It began as a three-way writing challenge with Ayanna Black to write an erotic novel..  I came up with an outline.  Ayanna, who at the time was surely having the best sex, couldn’t write about anything sexual without dissolving into a puddle of embarrassment.  Paul and I rolled our eyes and gave up.

Then another attempt was initiated, this time just Paul and me.  I began writing a novel Paul recognized immediately was a singular effort.  “Roberta, this is your novel,” he said and he was right.  Soon I finished No Words for Love and Famine, on my own. Paul’s contribution was simply the title and one other line in the book, which could get him into big trouble if it were recognized as such, so I’ll say no more about that.

Several years later, Paul suggested we try again.  I’d just finished the screenplay “Dom and Cat” that I planned to tuck away in a drawer.  After all, what business does a Catholic minister have writing about phone sex and BDSM?

A screenplay is a strange art form, like a blueprint for a building that someone else might build.
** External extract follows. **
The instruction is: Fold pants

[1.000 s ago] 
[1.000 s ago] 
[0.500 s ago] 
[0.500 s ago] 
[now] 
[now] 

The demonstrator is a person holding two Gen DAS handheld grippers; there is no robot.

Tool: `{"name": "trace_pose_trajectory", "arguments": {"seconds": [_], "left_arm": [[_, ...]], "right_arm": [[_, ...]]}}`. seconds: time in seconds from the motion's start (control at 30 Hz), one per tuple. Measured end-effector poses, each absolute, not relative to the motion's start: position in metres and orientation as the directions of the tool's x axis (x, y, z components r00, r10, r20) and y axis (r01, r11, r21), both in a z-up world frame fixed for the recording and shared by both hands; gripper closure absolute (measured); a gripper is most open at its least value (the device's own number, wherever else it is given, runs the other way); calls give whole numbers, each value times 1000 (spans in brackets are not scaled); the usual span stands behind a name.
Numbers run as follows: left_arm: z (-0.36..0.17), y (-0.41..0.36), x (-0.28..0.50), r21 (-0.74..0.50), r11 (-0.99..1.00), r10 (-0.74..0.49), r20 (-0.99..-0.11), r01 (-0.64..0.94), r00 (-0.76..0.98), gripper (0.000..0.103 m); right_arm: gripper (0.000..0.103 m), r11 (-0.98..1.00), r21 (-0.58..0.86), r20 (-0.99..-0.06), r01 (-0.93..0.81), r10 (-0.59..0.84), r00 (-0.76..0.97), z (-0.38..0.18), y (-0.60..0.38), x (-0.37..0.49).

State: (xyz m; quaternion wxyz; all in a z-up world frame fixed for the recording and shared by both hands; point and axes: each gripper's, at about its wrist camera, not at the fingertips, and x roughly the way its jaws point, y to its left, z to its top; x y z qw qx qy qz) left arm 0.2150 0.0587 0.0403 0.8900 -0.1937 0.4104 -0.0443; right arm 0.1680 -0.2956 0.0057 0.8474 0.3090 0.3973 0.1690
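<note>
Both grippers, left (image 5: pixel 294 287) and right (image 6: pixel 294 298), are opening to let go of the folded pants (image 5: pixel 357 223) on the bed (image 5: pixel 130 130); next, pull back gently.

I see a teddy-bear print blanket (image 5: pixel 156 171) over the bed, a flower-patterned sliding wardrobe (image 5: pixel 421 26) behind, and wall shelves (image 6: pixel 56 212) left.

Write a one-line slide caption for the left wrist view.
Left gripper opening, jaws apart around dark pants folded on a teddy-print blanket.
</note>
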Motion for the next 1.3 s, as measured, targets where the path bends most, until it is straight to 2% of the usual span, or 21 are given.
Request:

I offered it to Paul as a framework for our novel, with the caveat:  “Paul, the only way I’m going to start down this road with you again is if you promise that we finish this novel or you never ever suggest we coauthor a novel again.”  Paul promised and we began Sexual Mercy.
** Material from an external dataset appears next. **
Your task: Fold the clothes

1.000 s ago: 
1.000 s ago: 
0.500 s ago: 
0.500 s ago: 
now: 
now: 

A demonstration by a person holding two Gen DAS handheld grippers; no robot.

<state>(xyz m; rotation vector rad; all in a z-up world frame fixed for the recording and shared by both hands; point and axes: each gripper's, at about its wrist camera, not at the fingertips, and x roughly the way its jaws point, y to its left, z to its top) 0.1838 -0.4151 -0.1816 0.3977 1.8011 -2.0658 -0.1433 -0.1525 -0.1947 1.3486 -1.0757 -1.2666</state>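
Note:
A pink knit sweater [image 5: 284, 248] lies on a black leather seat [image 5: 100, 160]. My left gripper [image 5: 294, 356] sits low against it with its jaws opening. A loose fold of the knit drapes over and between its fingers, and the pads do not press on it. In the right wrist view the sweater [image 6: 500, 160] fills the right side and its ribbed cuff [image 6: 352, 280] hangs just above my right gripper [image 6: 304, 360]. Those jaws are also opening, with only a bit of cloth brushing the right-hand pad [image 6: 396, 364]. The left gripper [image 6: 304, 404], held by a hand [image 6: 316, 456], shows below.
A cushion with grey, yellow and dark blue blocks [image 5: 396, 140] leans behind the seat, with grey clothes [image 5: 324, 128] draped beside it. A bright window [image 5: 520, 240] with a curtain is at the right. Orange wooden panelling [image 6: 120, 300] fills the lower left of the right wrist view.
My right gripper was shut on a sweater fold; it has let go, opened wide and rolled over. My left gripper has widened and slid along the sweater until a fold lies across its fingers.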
We soon developed a rhythm.  He wrote one chapter.  I would revise that and write the next.  He would revise mine, and write the next.  So we wrote the first draft and the second in this game of literary leap frog.  I’m going to ask Paul to jump in here and describe his experience.  See, we’re still involved in that game of leap frog.  Our friendship was tested, yes, and endures.  Paul, your turn…


[You can find several of Paul’s books available at . God bless her; Ayanna Black’s birthday last Sunday was marked by her friends.  She has passed but her poetry is available at and  her anthology Fiery Spirits at]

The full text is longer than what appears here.